Philippine soybean production is insignificant and the small amount of imports is purchased by one crusher. Copra production in MY11/12 was at 2.43 million MT following the effects of the El Nino dry spell in 2010. Output is expected to increase to 2.65 million MT in MY12/13, and stabilize around this level in MY13/14. Production, consumption and exports of copra meal and CNO will all expand over the next two years as a result of the forecasted increase in copra supply.
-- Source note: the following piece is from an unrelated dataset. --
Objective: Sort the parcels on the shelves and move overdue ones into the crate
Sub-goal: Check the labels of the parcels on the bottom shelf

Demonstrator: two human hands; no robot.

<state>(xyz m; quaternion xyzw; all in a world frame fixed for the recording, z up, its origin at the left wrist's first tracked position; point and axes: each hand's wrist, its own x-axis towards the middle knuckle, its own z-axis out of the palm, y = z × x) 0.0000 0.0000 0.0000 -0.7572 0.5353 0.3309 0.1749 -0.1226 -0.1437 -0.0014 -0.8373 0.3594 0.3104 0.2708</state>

Meat demand by an expanding middle class is expected to fuel moderately increased feed consumption in the next two years. U.S. SBM sales to the Philippines soared 90 percent, reaching record levels ($599 million) in MY 11/12, enhanced by less competition from South American sources due to production-related problems. Overall SBM imports were at 1.83 million MT in MY 11/12 (down six percent from 1.94 million MT in MY10/11). SBM imports are expected to increase in the next two years (four percent in MY 12/13 and five percent in MY 13/14) due to firm feed demand by the growing livestock, poultry and aquaculture industries. Copra meal exports are expected to increase from 460,000 MT in MY11/12 to 500,000 MT in MY12/13 and MY 13/14.
Local soybean oil (SBO) production and trade are insignificant due to the local preference for CNO and palm oil (depending on pricing). All components of domestic CNO consumption (i.e. industrial, food and feed use) are expected to increase in MY12/13 as a result of increased copra output, a likely increase in biodiesel blends and less competition from imported palm oil.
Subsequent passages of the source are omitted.